*** PROVIDED INFORMATION ***

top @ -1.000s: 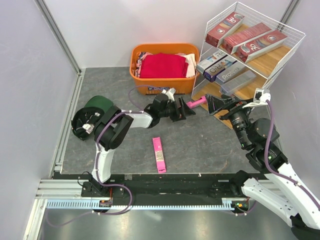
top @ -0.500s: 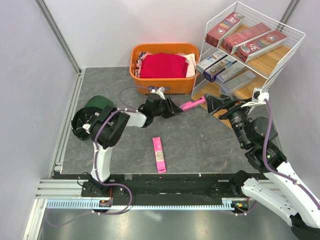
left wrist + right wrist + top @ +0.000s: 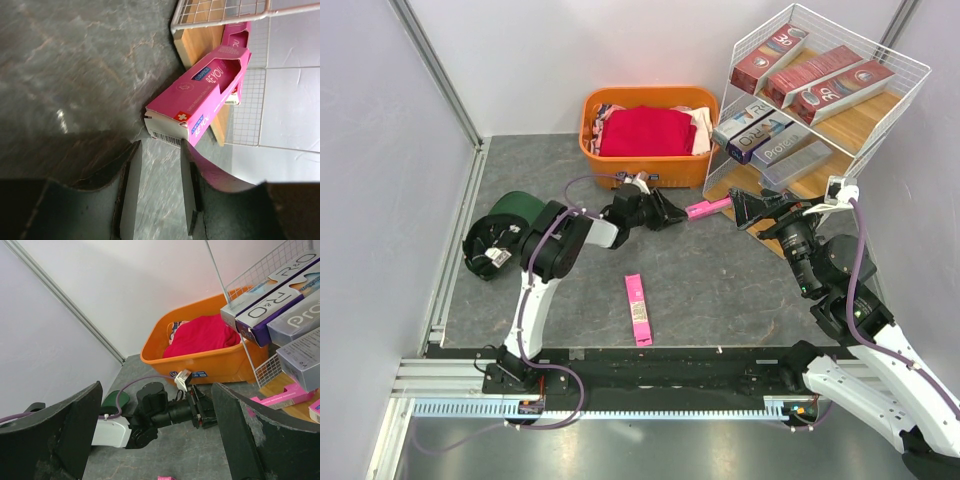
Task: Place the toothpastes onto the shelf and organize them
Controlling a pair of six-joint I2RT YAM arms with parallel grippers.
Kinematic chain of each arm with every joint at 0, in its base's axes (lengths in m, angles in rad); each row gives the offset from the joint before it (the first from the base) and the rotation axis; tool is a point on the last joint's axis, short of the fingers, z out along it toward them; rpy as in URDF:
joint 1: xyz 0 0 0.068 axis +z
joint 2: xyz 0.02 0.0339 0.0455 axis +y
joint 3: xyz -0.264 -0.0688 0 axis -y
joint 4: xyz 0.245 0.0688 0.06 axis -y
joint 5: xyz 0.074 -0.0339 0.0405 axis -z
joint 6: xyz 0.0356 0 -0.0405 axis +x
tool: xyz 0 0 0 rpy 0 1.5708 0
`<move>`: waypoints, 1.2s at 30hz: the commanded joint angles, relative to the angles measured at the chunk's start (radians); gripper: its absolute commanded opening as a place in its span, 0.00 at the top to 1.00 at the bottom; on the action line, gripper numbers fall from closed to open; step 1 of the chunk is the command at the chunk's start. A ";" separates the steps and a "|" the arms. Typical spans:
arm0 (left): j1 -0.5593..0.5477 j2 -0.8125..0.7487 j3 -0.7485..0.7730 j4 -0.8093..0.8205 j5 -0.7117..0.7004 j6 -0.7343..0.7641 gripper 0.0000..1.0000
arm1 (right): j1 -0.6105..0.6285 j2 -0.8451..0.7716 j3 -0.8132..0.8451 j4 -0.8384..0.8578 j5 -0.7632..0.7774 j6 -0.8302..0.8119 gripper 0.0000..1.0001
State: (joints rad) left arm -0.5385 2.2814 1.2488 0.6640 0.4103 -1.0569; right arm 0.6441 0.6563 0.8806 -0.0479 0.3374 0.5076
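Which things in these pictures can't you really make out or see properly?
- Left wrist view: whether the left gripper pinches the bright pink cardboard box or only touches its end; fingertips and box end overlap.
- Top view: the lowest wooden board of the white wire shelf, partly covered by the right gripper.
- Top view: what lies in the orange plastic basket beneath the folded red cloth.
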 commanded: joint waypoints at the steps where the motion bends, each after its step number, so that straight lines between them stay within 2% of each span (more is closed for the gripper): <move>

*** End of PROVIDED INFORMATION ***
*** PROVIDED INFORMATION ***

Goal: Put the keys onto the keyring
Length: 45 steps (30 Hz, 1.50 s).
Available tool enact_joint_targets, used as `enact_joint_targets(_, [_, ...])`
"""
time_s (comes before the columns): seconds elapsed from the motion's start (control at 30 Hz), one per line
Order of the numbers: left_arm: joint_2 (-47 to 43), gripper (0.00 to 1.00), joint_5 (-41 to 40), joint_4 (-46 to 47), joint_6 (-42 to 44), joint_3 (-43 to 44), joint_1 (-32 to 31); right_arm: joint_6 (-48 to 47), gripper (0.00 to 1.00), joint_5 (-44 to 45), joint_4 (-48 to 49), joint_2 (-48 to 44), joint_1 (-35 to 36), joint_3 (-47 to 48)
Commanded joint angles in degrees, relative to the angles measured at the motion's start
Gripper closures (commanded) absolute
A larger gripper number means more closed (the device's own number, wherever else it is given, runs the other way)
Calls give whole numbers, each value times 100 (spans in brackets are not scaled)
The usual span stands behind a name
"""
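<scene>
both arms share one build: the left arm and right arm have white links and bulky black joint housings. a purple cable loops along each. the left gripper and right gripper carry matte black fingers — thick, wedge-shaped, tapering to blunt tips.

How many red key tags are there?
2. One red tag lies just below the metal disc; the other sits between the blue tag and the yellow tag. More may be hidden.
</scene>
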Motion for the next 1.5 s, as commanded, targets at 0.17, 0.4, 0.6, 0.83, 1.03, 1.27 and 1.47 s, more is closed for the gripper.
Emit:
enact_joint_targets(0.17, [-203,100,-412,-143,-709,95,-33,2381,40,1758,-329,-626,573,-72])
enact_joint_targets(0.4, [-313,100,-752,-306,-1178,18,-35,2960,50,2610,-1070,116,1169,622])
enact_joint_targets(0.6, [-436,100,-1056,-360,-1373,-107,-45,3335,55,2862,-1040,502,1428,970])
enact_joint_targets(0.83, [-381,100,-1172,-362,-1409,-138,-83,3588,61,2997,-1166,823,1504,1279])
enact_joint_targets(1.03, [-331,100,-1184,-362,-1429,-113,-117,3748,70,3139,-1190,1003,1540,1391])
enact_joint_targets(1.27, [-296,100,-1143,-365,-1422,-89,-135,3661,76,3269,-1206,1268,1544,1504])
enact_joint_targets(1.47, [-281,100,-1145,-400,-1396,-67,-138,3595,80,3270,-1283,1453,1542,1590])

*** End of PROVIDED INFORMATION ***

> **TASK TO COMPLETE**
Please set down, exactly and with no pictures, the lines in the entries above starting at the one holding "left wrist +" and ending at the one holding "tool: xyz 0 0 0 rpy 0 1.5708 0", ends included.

> **REPLY**
left wrist + right wrist + top @ +0.000s: 
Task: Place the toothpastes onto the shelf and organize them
Controlling a pair of six-joint I2RT YAM arms with parallel grippers.
Kinematic chain of each arm with every joint at 0, in its base's axes (lengths in m, angles in rad); each row gives the offset from the joint before it (the first from the base) and the rotation axis; tool is a point on the last joint's axis, short of the fingers, z out along it toward them; rpy as in URDF:
joint 1: xyz 0 0 0.068 axis +z
joint 2: xyz 0.02 0.0339 0.0455 axis +y
joint 3: xyz -0.264 -0.0688 0 axis -y
joint 4: xyz 0.245 0.0688 0.06 axis -y
joint 5: xyz 0.074 -0.0339 0.0405 axis -z
joint 6: xyz 0.0356 0 -0.0405 axis +x
tool: xyz 0 0 0 rpy 0 1.5708 0

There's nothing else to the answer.